Deadly fungal infection spreading rapidly through US, warns CDC
A lethal fungal infection has been spreading across parts of the United States, according to CDC researchers.
The infections are said to be spreading quickly through US healthcare facilities. According to the new study, the cases have been detected in more than half of the United States.
Worryingly, the fungus is becoming resistant to the available antibiotics used to treat the infection.
The identified fungus infection
Candida auris causes the infection, which can be found on the skin or throughout the body. The infection spreads through contact with infected surfaces or person-to-person transmission.
Its first cases were reported in Japan in 2009, while the cases were detected in the US in 2013.
The most recent findings, published in the journal Annals of Internal Medicine, indicate that cases in the United States have increased in recent years.
In 2021, approximately 1,471 cases of C. auris were reported, representing a 95% increase over the previous year. In previous years, the following cases were reported: 756 (the year 2020), 476 (2019), 330 (2018), and 173 (2017).
According to the latest CDC data tracking cases, about 2,377 clinical cases were detected in 2022. This figure, however, was not examined in the study.
However, how many people have died due to the infection is unknown. According to the CDC, 30 percent and 60 percent of people infected with C. auris die.
The infection is said to be harmless to healthy people. However, it can be dangerous to people who have weakened immune systems.
According to experts, screening symptomless patients is critical to preventing them from spreading to those at risk, particularly in hospitals and care facilities.
Resistant to antifungal drugs
Surveillance data has revealed a few cases of drug resistance—specifically, a class of antifungal drugs known as echinocandins, used as first-line therapy.

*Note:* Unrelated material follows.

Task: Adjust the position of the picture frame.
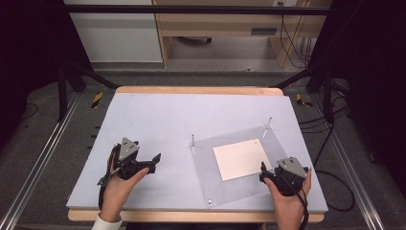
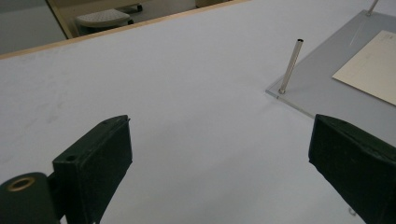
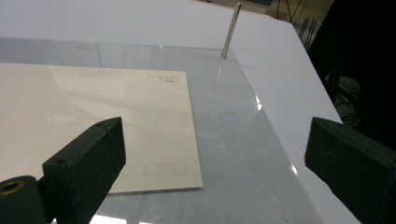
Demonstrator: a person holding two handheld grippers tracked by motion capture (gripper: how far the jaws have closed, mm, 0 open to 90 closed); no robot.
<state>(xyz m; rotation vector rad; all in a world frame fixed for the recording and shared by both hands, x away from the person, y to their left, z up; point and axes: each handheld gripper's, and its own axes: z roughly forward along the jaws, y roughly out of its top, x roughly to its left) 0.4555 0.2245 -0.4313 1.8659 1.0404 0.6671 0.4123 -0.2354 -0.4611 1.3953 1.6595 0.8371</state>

According to the CDC study, the rise in fungal infections may be partly due to the COVID-19 pandemic, when healthcare systems were severely taxed. As a result, some gaps in effective infection control measures may have existed. For instance, checking multiple patients with the same gowns or gloves.
The doctors emphasize that the most difficult challenge is keeping the fungus away from patients in hospital intensive care units.
Immediate infection control measures, as well as practicing good hand hygiene, isolating patients, and keeping the environment clean, must be implemented. Moreover, early detection is critical to limiting transmission.